Sie könnten zuerst das nachstehende Zitat von Carol F. McConkie, ehemalige Erste Ratgeberin in der Präsidentschaft der Jungen Damen der Kirche, zeigen. Besprechen Sie kurz, wann Sie oder jemand, den Sie kennen, sich einmal in der Kirche, in der Schule, auf der Arbeit oder im Gemeinwesen verurteilt oder unerwünscht gefühlt hat:

Carol F. McConkie

Ich kenne Leute, die jeden Sonntag in die Kirche kommen, um inspiriert und aufgebaut zu werden, dann aber fortgehen und sich schuldig und ungeliebt fühlen – überflüssig, als ob es für sie keinen Platz in der Kirche gäbe. („Lifting Others“, [Video; in englischer Sprache], Archiv Kirchenliteratur)

Weisen Sie darauf hin, dass Zöllner wie Zachäus im Neuen Testament verachtet wurden. (Um mehr über Zöllner zu erfahren, könnten Sie die Schüler „Lukas 5:27-30. Warum wurden Zöllner von den Juden verachtet?“ in den Hilfen für das Schriftstudium: Neues Testament lesen lassen.)

Bitten Sie die Schüler, Lukas 19:1-10 zu lesen und darauf zu achten, wie Jesus mit Zachäus umgegangen ist. Zur Vertiefung können Sie Fragen wie diese stellen:

  • Was können wir aus den Worten und Taten des Erretters darüber lernen, wie wir mit Menschen umgehen sollen, die sich verachtet, ungeliebt oder verurteilt fühlen?

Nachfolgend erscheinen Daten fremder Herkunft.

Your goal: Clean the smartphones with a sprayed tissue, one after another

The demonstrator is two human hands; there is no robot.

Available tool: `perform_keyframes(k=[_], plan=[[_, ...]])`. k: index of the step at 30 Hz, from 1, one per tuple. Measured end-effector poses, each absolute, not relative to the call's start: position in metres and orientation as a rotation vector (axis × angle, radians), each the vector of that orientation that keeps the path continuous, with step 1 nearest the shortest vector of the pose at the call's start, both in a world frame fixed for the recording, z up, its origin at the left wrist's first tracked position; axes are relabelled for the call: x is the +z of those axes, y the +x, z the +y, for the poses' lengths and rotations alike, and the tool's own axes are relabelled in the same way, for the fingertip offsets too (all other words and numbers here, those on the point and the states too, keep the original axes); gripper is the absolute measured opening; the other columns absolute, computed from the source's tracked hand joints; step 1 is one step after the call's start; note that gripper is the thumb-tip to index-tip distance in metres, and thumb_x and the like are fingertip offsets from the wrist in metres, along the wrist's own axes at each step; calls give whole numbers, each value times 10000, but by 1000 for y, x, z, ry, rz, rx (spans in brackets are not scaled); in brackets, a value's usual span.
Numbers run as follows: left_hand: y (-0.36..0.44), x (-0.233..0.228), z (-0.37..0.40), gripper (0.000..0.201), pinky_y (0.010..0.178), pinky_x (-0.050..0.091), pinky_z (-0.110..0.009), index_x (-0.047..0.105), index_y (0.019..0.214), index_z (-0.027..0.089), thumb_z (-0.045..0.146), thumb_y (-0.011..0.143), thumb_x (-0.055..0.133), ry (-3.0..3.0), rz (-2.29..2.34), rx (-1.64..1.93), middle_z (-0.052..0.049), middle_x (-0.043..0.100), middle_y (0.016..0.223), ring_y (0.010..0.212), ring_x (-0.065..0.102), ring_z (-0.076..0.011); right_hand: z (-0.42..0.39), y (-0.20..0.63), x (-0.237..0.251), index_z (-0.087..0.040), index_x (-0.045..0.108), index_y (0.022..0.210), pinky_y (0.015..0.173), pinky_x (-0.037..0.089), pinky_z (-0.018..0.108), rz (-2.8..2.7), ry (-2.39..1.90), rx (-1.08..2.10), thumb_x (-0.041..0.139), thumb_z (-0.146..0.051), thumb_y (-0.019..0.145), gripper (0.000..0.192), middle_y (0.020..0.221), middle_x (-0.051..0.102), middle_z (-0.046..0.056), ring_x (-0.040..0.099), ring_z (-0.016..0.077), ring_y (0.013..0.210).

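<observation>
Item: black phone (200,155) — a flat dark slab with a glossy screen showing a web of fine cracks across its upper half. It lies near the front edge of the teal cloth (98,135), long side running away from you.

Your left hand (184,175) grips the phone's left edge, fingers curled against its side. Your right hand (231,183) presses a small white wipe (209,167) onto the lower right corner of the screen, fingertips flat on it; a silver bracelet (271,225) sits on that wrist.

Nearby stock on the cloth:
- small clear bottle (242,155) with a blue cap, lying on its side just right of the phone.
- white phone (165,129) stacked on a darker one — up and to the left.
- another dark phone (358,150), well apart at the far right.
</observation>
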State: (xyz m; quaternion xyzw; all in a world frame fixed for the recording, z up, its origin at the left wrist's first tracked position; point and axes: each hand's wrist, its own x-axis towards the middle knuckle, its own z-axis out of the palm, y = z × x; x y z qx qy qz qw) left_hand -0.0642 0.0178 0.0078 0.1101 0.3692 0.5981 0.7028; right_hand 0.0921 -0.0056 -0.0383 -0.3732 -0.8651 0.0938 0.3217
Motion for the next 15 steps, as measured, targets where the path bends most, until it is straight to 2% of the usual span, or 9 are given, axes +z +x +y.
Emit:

  • Wann hast du schon einmal miterlebt, wie jemand einem anderen christliche Liebe entgegengebracht hat? Wie hast du dich gefühlt, als du das gesehen hast?

  • Was können wir von Zachäus darüber lernen, was wir tun sollen, wenn wir uns von anderen nicht geliebt oder angenommen fühlen? (Verdeutlichen Sie den Schülern: Wenn wir den Erretter suchen, stellen wir fest, dass er uns kennt, ganz unabhängig von unserer gesellschaftlichen Situation.)

Sie könnten auch die folgende Aussage von Sharon Eubank, ehemals Erste Ratgeberin in der Präsidentschaft der Frauenhilfsvereinigung der Kirche, lesen und besprechen:

Sharon Eubank

Aus unterschiedlichen Gründen fühlen wir uns manchmal nicht angenommen oder nicht annehmbar. Im Neuen Testament wird deutlich, wie sehr sich Jesus bemühte, auf alle möglichen Menschen zuzugehen. … In fast jeder Begebenheit kümmert er sich um jemanden, der in der Gesellschaft nicht anerkannt war. …

Jesus spricht uns dieselbe Einladung aus wie damals Zachäus: „Siehe, ich stehe vor der Tür und klopfe an. Wenn [ihr] meine Stimme hört und die Tür öffnet, … werde ich [bei euch] eintreten und Mahl mit [euch] halten und [ihr] mit mir.“(Offenbarung 3:20.) Christus sieht uns auf unserem Baum. („Christus – das Licht, das in der Finsternis leuchtet“, Liahona, Mai 2019, Seite 74)

Geben Sie den Schülern Zeit, an jemanden aus ihrem Bekanntenkreis zu denken, der sich vielleicht nicht angenommen fühlt. Bitten Sie die Schüler, darüber nachzudenken, was sie tun können, damit die betreffende Person er Betreffende erkennt, dass der Erretter ihn sieht und kennt. Wenn sich Schüler von anderen nicht angenommen fühlen, könnten sie sich überlegen, was sie tun könnten, um sich dessen bewusst zu werden, dass der Erretter sie sieht und kennt.